Le nouveau président de l’Icann, Paul Twomey a choisi DomainesInfo pour sa première interview accordée à un média français. Cet australien de 42 ans lève le voile sur les missions pour les trois prochaines années de l’organisme mondial chargé de gérer les noms de domaine.
« Icann 2 ». La phrase avait été lancée par Stuart Lynn, le précédent président de l’organisme en charge du nommage sur Internet. L’idée était de reconnaître que l’Icann avait besoin de changer, d’évoluer. En lançant une réforme, Lynn entendait envoyer un signal clair.
La première nouveauté concrète sera… un changement de président. Pour la première fois de son histoire l’Icann, créée en 1998 à l’initiative du département du Commerce américain, porte à sa tête un étranger, l’australien Paul Twomey.
Trop peu étranger toutefois pour les nombreux détracteurs de l’Icann qui voient avant tout un homme d’appareil dans cet ancien président du GAC (Governmental Advisory Committee), le comité de l’Icann qui regroupe les représentants gouvernementaux.
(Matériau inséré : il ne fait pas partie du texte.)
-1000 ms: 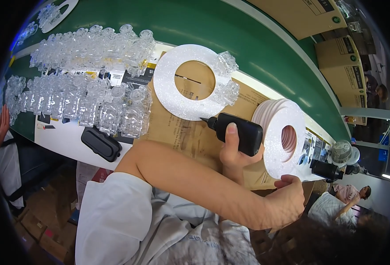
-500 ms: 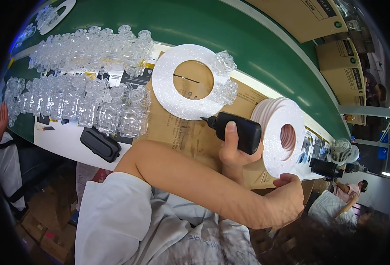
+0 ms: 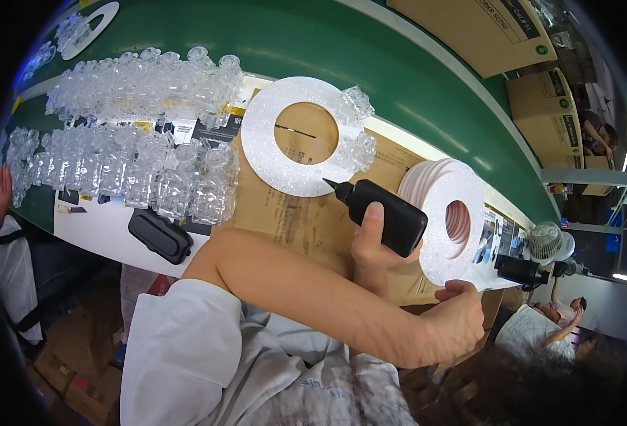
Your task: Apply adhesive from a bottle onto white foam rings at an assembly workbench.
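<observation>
My right hand (image 3: 377,245) grips a black squeeze bottle (image 3: 388,216), thumb on its near side. The bottle's thin pointed nozzle is aimed left, close to the lower right edge of a glittery white ring (image 3: 263,153). Two clear plastic pieces (image 3: 358,150) sit on the ring's right side. My left forearm reaches across in front of my body and covers part of the right arm. Curled fingers close my left hand (image 3: 455,319) near the lower edge of a stack of white rings (image 3: 434,261); what they hold, if anything, is hidden.
Two rows of clear plastic pieces (image 3: 114,167) line the left side. A black case (image 3: 159,236) lies at the near edge, and brown cardboard (image 3: 271,213) lies beneath the ring. Cartons (image 3: 541,117) and a small fan (image 3: 546,243) are at right. Another person's hand (image 3: 2,190) is far left.
The bottle has tilted, its nozzle rising slightly, with its body a little lower and farther right. My left hand has barely shifted. The whole view has moved slightly.
</observation>
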### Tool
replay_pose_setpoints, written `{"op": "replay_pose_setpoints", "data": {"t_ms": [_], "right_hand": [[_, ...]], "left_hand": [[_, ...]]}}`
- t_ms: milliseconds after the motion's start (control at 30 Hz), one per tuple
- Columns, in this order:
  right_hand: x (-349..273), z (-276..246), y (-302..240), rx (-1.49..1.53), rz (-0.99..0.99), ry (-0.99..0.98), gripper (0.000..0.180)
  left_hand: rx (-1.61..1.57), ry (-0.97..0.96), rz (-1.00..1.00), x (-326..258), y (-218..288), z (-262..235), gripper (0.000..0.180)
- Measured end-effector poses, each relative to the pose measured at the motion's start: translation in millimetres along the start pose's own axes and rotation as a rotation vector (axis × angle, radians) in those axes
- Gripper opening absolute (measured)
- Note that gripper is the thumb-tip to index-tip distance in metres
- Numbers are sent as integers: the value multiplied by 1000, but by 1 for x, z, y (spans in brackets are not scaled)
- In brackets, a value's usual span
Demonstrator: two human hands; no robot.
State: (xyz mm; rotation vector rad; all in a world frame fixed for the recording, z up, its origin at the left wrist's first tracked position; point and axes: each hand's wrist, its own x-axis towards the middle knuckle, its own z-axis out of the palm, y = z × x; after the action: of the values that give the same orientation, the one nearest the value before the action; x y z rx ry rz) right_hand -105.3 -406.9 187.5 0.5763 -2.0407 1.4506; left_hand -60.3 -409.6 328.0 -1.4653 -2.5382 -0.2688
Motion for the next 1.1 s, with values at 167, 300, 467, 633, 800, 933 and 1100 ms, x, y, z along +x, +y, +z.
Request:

Critiqué avant même d’être arrivé, Paul Twomey doit maintenant convaincre. Il compte le faire en s’attaquant en priorité aux problèmes de l’Internet plutôt qu’à ceux de l’Icann. Ainsi lors de sa dernière réunion à Rio au Brésil, la première du nouveau président, l’Icann a-t-elle annoncé l’arrivée des fameux noms multilingues (les noms de domaine qui permettent une utilisation de jeux de caractères différentes comme nos accentués ou les alphabets asiatiques) ou encore une gestion plus serrée des transferts de noms de domaine d’un bureau d’enregistrement (registrar) à un autre.
Il précise aujourd’hui sa pensée en expliquant que les registres qui opèrent sur une zone linguistique donnée doivent se coordonner bien au-delà des seules considérations techniques. Surtout, il lance un pavé dans la marre en indiquant que certains noms de domaines accentués vendus par Verisign risquent de ne jamais pouvoir fonctionner.
La protection du consommateur reste toutefois la préoccupation de la présidence de l’Icann qui entend par exemple appliquer au transfert de noms de domaine entre registrars, les codes de bonne conduite instaurés dans le secteur de la téléphonie.